16 April: Tpr Grandier found wandering near Hlobane mountain after his capture by the Zulus.
20 May: British forces on central Thukela raid Zulu homesteads opposite Middle Drift.
21 May: British expedition to iSandlwana battlefield to retrieve wagons and bury some of the dead.
31 May: 2nd Division crosses into Zululand; start of the second invasion by the British.
1 June: Prince Imperial killed in an ambush while on patrol.
4 June: Skirmish between British cavalry and local Zulu forces at eZungeni mountain.
16 June: Lord Chelmsford receives news that Sir Garnet Wolseley will be sent to Natal as his superior.

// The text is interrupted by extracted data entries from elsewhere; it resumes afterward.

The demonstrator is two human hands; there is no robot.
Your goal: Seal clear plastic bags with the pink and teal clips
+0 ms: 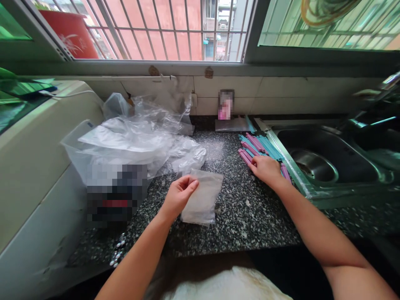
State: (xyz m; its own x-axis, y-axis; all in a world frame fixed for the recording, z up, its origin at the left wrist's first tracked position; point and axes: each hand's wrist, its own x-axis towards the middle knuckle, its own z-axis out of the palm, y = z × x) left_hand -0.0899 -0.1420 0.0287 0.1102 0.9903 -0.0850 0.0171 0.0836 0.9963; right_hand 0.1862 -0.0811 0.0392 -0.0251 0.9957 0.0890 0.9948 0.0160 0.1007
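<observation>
Near the middle of the counter, my left hand (183, 192) pinches the upper left edge of a small clear plastic bag (204, 198), its thumb on top. The bag looks flat and hangs just over the speckled stone. On the right, my right hand (266, 168) is on a spread of pink and teal plastic strips (265, 146) beside the sink. Its fingers are curled down among the pink strips at the near end; the fingertips are partly hidden, so I cannot make out which strip, if any, they grip.
Large crumpled clear plastic bags (134, 141) cover the left of the speckled counter (243, 212). A steel sink (325, 146) borders the strips. A blurred-out picture (226, 105) leans against the tiled wall, with a flat clear sheet (233, 125) before it. A white appliance (46, 166) stands left.
</observation>
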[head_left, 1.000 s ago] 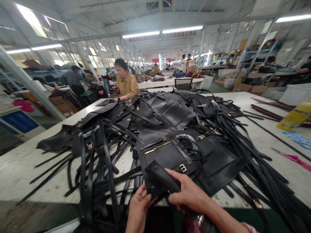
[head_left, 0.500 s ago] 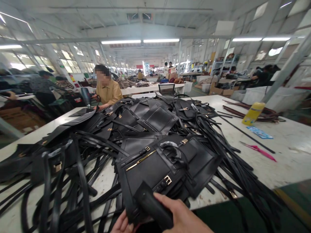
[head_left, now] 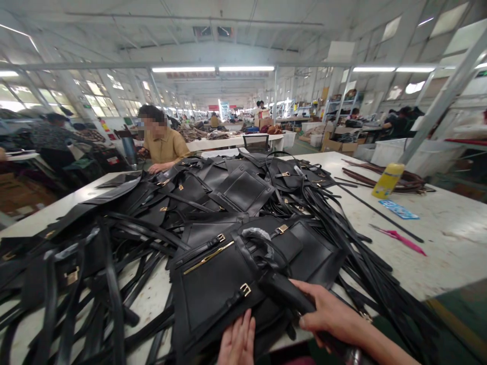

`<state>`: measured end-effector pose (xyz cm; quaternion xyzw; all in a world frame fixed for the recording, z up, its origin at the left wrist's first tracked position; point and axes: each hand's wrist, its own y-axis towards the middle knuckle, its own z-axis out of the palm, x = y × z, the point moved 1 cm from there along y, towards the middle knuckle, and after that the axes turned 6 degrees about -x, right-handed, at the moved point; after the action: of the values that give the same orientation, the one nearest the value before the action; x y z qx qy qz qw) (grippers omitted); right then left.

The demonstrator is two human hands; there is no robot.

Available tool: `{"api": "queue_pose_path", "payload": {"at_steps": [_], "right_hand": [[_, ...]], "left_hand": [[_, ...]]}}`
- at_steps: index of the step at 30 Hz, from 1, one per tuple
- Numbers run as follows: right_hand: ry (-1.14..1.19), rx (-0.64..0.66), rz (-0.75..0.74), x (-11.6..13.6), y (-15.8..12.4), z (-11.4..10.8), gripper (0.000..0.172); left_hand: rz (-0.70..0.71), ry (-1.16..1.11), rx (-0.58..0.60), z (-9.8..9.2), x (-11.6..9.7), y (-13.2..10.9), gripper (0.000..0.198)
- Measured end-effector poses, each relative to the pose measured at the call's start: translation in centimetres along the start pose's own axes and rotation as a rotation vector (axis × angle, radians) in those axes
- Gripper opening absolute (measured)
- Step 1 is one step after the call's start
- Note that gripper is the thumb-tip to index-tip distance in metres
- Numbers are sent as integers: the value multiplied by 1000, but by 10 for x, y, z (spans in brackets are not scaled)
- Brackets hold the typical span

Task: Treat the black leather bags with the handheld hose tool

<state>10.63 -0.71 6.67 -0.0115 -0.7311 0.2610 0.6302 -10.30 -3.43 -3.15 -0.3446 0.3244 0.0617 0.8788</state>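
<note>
A black leather bag (head_left: 213, 289) with gold buckles and a gold zip lies flat on the pile in front of me. My left hand (head_left: 239, 338) rests against its lower edge, fingers stretched out and holding nothing. My right hand (head_left: 329, 309) is wrapped round a black blower (head_left: 287, 291) that looks like a hair dryer. Its nozzle end is over the bag's right side, near the lower buckle (head_left: 245, 290). Clear wrap covers the bag's handle (head_left: 258, 235). The blower's lower part is partly hidden by my hand.
More black bags (head_left: 243, 190) and long straps (head_left: 110, 274) cover the white table (head_left: 449, 243). To the right are a yellow bottle (head_left: 388, 180), a blue card (head_left: 398, 209), a pink-handled tool (head_left: 407, 242) and brown straps (head_left: 365, 177). A co-worker (head_left: 163, 144) sits across the table.
My right hand has moved the blower to the right, from the bag's lower corner to its right side. My left hand has shifted right along the lower edge. The view has turned slightly.
</note>
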Motion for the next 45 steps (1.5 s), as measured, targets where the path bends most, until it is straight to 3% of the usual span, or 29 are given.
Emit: {"api": "queue_pose_path", "payload": {"at_steps": [3,8,14,19,28,33,40,45], "right_hand": [[-60,7,-12,9,5,-2,75],[-95,24,-35,14,14,2,73],[6,101,-56,19,34,10,65],[90,165,-43,29,27,10,64],[65,208,-24,30,50,16,60],[74,258,-22,30,55,17,57],[102,145,-161,41,65,26,67],[125,-21,-296,61,40,6,73]], "left_hand": [[-147,-63,-26,33,10,11,14],[-77,-52,-122,54,9,16,12],[-52,-16,-120,49,15,14,16],[-53,-34,-128,46,18,17,17],[-47,-63,-12,43,17,9,19],[-48,-75,-46,37,19,8,22],[-54,-98,-68,33,17,0,18],[-55,-93,-90,29,19,-2,11]]}}
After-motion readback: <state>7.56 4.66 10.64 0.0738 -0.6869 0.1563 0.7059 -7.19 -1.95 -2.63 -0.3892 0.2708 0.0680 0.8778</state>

17 June: Flying Column and 2nd Division link up for advance on oNdini.
20 June: 1st Division advances from its bases on Lower Thukela.
25 June: Members of the Magwaza, Nthuli and Cube chiefdoms raid homesteads on the Natal bank at Middle Drift on the Thukela in retaliation for British raids of 20 May.

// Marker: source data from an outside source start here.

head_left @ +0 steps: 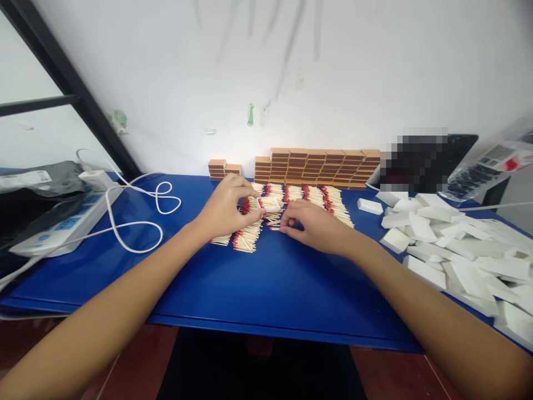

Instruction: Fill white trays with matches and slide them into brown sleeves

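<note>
My left hand (229, 205) pinches a small white matchbox tray (269, 209) between thumb and fingers, held just above the rows of matches. A few red-headed matches (266, 202) lie inside the tray. Close beside it, my right hand (308, 222) is curled with its fingertips down at the table. Pale matches with red heads (275, 228) stick out from these fingertips; how many they grip is hidden. Loose matches in rows (245, 239) lie under and around both hands, with more rows (333, 203) behind my right hand.
Closed matchboxes (316, 166) stand stacked along the wall, with a shorter stack (224, 169) to their left. White trays (462, 244) are heaped at the right, before a dark device (453, 161). A power strip (66, 219) and white cable (120, 241) lie left on the blue table (266, 294).
</note>
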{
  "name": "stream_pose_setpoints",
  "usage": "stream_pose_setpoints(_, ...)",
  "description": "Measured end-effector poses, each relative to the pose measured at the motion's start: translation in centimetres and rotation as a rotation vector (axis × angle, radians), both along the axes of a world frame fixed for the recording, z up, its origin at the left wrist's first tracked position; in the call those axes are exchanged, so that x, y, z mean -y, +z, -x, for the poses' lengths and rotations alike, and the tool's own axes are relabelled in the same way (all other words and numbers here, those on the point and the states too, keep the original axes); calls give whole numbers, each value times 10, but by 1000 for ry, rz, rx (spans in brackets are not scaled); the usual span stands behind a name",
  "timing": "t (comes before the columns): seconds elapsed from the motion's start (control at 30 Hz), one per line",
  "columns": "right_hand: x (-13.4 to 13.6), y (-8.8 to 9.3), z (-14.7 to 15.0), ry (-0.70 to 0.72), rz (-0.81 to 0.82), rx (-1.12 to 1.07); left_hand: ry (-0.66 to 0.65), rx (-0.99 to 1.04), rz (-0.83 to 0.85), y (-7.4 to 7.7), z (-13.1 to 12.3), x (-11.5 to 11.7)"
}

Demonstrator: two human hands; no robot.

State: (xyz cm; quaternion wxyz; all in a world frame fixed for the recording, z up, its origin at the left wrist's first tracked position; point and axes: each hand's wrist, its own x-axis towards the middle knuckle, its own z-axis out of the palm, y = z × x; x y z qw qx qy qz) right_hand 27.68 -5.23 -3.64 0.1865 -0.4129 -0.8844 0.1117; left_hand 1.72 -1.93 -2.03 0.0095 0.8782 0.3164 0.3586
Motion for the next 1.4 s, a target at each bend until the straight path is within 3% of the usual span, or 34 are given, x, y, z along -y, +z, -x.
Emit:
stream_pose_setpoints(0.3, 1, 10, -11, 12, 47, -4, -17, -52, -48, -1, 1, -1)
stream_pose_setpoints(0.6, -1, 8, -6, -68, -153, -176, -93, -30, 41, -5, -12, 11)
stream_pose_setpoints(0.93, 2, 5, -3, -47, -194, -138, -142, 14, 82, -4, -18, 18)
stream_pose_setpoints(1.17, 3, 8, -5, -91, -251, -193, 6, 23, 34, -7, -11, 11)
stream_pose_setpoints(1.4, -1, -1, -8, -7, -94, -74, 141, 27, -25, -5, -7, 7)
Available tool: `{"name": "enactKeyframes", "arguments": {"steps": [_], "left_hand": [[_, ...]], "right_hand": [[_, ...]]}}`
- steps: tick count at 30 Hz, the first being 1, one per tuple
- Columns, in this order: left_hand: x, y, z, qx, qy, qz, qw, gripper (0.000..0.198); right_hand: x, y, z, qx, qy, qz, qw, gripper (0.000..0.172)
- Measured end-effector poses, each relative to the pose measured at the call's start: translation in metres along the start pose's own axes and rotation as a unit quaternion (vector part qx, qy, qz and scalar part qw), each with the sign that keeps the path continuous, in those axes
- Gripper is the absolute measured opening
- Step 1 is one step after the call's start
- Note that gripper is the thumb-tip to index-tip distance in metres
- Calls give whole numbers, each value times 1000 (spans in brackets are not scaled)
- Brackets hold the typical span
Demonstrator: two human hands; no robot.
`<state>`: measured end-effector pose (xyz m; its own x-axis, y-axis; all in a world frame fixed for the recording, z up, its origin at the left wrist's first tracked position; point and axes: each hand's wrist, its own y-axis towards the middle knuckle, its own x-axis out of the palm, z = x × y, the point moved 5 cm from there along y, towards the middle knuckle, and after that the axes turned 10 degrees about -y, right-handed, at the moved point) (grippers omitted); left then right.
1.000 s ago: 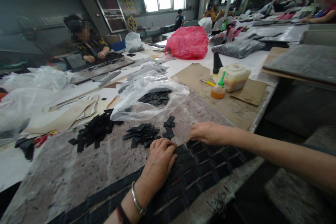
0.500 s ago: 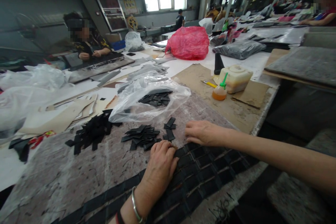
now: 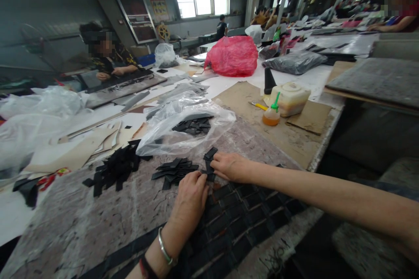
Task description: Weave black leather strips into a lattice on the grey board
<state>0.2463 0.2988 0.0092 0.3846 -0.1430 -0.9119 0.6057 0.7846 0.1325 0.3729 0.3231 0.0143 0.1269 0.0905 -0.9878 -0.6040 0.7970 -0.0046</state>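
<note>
My left hand (image 3: 191,198), with a silver bangle at the wrist, is closed over the upper left edge of the rows of black pieces (image 3: 242,222). Its fingers are bent together, and whatever they hold is hidden. The fingers of my right hand (image 3: 232,167) are closed on a small black rectangular piece (image 3: 208,165) just beyond those rows. Another black piece (image 3: 210,153) lies by its fingertips. To the left of both hands sits a loose pile of stiff black pieces (image 3: 176,169), and farther left a heap of softer-looking black pieces (image 3: 114,165).
A clear plastic bag (image 3: 153,139) holds more black pieces. Beyond my right hand are a bottle of orange liquid (image 3: 271,115), a yellow-handled tool (image 3: 258,105) and a whitish jug (image 3: 293,98). A red bag (image 3: 232,56) stands farther back. A person (image 3: 113,63) works across the table.
My right hand has moved left from the rows of black pieces to the loose pieces. My left hand has shifted slightly left. The view has turned a little.
</note>
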Motion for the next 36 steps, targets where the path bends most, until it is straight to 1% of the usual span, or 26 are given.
{"name": "enactKeyframes", "arguments": {"steps": [2, 5, 7, 9, 11, 13, 15, 18, 20, 23, 25, 29, 32, 36], "left_hand": [[-1, 6, -4, -16, 15, -4, 1000, 29], [-2, 11, -6, -22, 34, -27, 999, 26], [-3, 14, -5, -20, 42, -42, 998, 23], [-4, 17, -4, -16, 49, -55, 997, 22], [-3, 20, -4, -8, 55, -66, 996, 20], [-2, 24, -4, 4, 60, -77, 995, 19], [0, 27, -5, 17, 64, -90, 994, 18], [3, 29, -6, 41, 67, -105, 991, 21], [4, 30, -6, 55, 68, -111, 990, 24], [3, 32, -5, 68, 69, -122, 988, 26], [0, 35, -3, 74, 66, -128, 987, 25], [-4, 40, -2, 81, 53, -133, 986, 19], [-4, 43, -6, 81, 50, -132, 987, 13], [-3, 42, -7, 79, 57, -126, 987, 12]], "right_hand": [[-2, 1, 1, 10, 9, 9, 1000, 24], [-1, 6, -1, 5, 5, -4, 1000, 30], [0, 12, -4, -12, -5, -16, 1000, 29], [-1, 16, -6, -34, -23, -19, 999, 23], [-3, 14, -6, -66, -42, -17, 997, 20], [-6, 4, 0, -74, -46, -9, 996, 21], [-9, -15, 15, -46, -19, 9, 999, 23], [-12, -53, 44, 1, 64, 53, 997, 26], [-10, -76, 60, 5, 133, 76, 988, 26], [-2, -100, 75, 1, 209, 71, 975, 29], [4, -108, 80, 6, 220, 52, 974, 31], [11, -113, 82, 20, 174, 29, 984, 39], [10, -112, 77, 31, 154, 37, 987, 32], [10, -107, 67, 16, 135, 36, 990, 25]]}}
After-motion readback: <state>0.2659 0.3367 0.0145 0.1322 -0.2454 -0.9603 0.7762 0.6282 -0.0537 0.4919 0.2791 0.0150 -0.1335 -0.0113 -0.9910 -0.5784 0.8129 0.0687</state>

26 June: Elements from the Flying Column and 2nd Division destroy Zulu royal homesteads in the emaKhosini valley.
27 June: Combined Flying Column and 2nd Division arrive on Mthonjaneni heights.

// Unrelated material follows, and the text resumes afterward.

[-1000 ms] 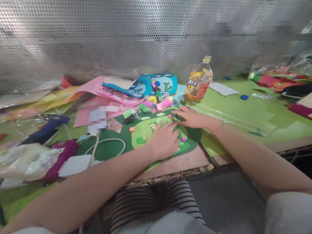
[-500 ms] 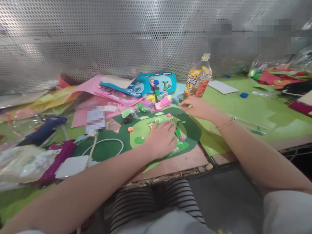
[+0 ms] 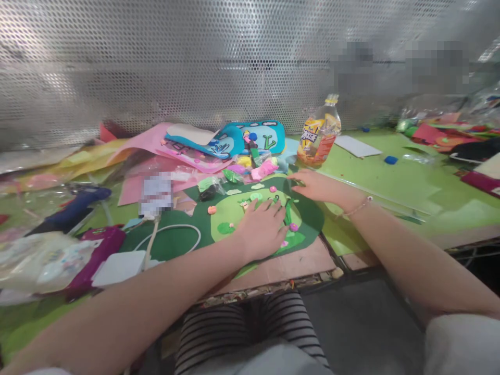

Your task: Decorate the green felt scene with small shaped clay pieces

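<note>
My left hand (image 3: 262,229) lies palm down with its fingers spread on a green layered craft picture (image 3: 312,224). The picture has a light green middle, a dark green border, small clay flowers such as a purple one (image 3: 293,227) and an orange one (image 3: 211,210), and pale clouds. Part of the decoration is hidden under the left hand. My right hand (image 3: 318,186) is at the picture's upper right edge, its fingers loosely bent and apart, with nothing visible in them. A bracelet (image 3: 357,209) circles the right wrist.
Behind the picture lie bagged clay packets (image 3: 263,169) and a blue craft panel (image 3: 273,138). A clear bottle (image 3: 318,135) stands behind my right hand. A white charger (image 3: 119,268) with its cable, a magenta case (image 3: 97,255) and a blue glue gun (image 3: 88,198) are at left.
The view has tilted up slightly, so everything sits a little lower in the picture. Both hands keep nearly the same places on and beside the craft picture.
</note>
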The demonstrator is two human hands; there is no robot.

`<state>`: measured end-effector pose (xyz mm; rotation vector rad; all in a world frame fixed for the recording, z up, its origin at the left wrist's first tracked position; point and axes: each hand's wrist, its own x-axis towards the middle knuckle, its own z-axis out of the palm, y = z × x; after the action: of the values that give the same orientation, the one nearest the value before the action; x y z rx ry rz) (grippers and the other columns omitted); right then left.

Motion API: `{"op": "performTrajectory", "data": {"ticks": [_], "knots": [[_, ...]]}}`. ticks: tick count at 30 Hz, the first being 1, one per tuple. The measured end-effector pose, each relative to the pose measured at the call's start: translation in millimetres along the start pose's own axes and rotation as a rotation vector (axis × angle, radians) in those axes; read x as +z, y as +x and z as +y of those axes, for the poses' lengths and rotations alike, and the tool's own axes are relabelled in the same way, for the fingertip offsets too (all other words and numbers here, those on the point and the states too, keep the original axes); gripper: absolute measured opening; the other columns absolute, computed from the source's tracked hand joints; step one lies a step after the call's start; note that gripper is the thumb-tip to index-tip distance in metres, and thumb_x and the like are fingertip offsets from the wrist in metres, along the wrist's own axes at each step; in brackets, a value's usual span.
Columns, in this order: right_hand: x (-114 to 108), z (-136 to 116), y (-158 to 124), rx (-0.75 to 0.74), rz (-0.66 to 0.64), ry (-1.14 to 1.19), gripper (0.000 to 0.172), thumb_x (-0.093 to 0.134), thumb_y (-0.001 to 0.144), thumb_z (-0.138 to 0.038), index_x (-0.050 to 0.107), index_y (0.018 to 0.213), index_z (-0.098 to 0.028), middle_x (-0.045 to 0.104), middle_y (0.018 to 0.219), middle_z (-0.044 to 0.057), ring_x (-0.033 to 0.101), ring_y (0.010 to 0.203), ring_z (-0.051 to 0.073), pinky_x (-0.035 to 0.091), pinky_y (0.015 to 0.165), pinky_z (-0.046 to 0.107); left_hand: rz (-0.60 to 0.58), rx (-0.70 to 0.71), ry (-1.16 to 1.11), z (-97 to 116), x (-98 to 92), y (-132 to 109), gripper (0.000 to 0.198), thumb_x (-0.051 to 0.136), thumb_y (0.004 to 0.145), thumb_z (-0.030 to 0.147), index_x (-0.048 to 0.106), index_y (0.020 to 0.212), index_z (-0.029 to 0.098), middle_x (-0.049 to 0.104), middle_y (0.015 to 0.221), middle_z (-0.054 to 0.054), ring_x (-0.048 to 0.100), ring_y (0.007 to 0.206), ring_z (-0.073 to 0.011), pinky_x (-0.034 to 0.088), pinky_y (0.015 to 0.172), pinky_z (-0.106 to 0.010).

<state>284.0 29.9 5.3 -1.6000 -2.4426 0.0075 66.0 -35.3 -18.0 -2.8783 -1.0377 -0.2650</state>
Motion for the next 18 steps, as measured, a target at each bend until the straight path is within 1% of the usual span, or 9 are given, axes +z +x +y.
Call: {"op": "performTrajectory", "data": {"ticks": [4, 7, 10, 12, 14, 15, 16, 18], "knots": [[-4.9, -4.3, -1.0, 0.082, -0.03, 0.112, 0.041, 0.054, 0.079, -0.028, 0.057, 0.118, -0.015, 0.061, 0.113, 0.014, 0.061, 0.091, 0.025, 0.048, 0.083, 0.039, 0.017, 0.017, 0.027, 1.5, -5.4, -2.8, 0.045, 0.024, 0.091, 0.036, 0.047, 0.123, 0.014, 0.046, 0.133, -0.011, 0.044, 0.116, -0.027, 0.031, 0.097, -0.047], [-9.1, -10.3, -1.0, 0.125, -0.05, 0.199, 0.043, 0.057, 0.076, -0.025, 0.057, 0.118, -0.017, 0.063, 0.113, 0.011, 0.062, 0.09, 0.023, 0.048, 0.083, 0.038, 0.034, 0.021, 0.042, 4.0, -10.1, -5.7, 0.04, 0.029, 0.089, 0.036, 0.054, 0.11, 0.013, 0.056, 0.116, -0.012, 0.05, 0.104, -0.0275, 0.034, 0.092, -0.046], [-10.1, -13.9, -0.7, 0.189, -0.046, 0.309, 0.051, 0.064, 0.07, -0.026, 0.055, 0.12, -0.018, 0.062, 0.109, 0.011, 0.062, 0.085, 0.022, 0.05, 0.079, 0.038, 0.048, 0.023, 0.048, 7.2, -13.0, -8.2, 0.035, 0.032, 0.087, 0.035, 0.056, 0.099, 0.013, 0.059, 0.101, -0.011, 0.053, 0.094, -0.0266, 0.036, 0.087, -0.044], [-10.3, -15.2, -0.9, 0.204, -0.023, 0.404, 0.051, 0.066, 0.069, -0.029, 0.056, 0.118, -0.018, 0.061, 0.109, 0.012, 0.061, 0.088, 0.023, 0.049, 0.081, 0.039, 0.064, 0.016, 0.046, 9.6, -13.4, -9.5, 0.036, 0.03, 0.088, 0.035, 0.055, 0.103, 0.012, 0.058, 0.104, -0.012, 0.053, 0.094, -0.0266, 0.036, 0.087, -0.044], [-11.4, -17.4, -1.9, 0.165, -0.022, 0.554, 0.048, 0.065, 0.071, -0.033, 0.056, 0.117, -0.019, 0.059, 0.112, 0.011, 0.059, 0.095, 0.023, 0.049, 0.084, 0.039, 0.082, 0.007, 0.042, 11.7, -12.4, -10.6, 0.043, 0.026, 0.09, 0.038, 0.049, 0.114, 0.012, 0.054, 0.113, -0.014, 0.052, 0.098, -0.0272, 0.036, 0.088, -0.044], [-12.4, -19.1, -2.9, 0.135, -0.043, 0.657, 0.049, 0.063, 0.073, -0.035, 0.054, 0.119, -0.021, 0.057, 0.115, 0.011, 0.059, 0.097, 0.022, 0.05, 0.083, 0.038, 0.09, 0.005, 0.038, 12.7, -11.5, -11.0, 0.046, 0.024, 0.09, 0.04, 0.046, 0.12, 0.012, 0.053, 0.117, -0.014, 0.052, 0.1, -0.0273, 0.035, 0.09, -0.044], [-13.6, -21.0, -4.1, 0.103, -0.085, 0.77, 0.05, 0.061, 0.076, -0.035, 0.05, 0.122, -0.022, 0.055, 0.119, 0.011, 0.059, 0.097, 0.021, 0.05, 0.082, 0.037, 0.096, 0.004, 0.036, 13.6, -10.4, -11.5, 0.049, 0.023, 0.091, 0.043, 0.043, 0.123, 0.012, 0.052, 0.118, -0.014, 0.051, 0.102, -0.0275, 0.035, 0.091, -0.045], [-15.9, -24.9, -6.7, 0.031, -0.226, 0.962, 0.053, 0.059, 0.079, -0.034, 0.043, 0.128, -0.023, 0.051, 0.125, 0.011, 0.06, 0.093, 0.017, 0.051, 0.081, 0.036, 0.102, 0.005, 0.034, 14.9, -8.2, -12.4, 0.051, 0.023, 0.09, 0.046, 0.044, 0.123, 0.013, 0.054, 0.115, -0.013, 0.05, 0.104, -0.0278, 0.033, 0.094, -0.046]]}}
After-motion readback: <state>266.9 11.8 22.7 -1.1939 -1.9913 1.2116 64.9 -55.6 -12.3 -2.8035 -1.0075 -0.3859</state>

28 June: Sir Garnet Wolseley arrives in Durban.
30 June: Lt Scott-Douglas (21st Regt) and his orderly Cpl Cotter (17th Lancers) killed near kwaMagwaza mission after having lost their way delivering despatches.
1 July: 2nd Division and Flying Column establish camp on White Mfolozi river.
2 July: Wolseley’s attempt to land by sea at Port Durnford frustrated by the heavy swell.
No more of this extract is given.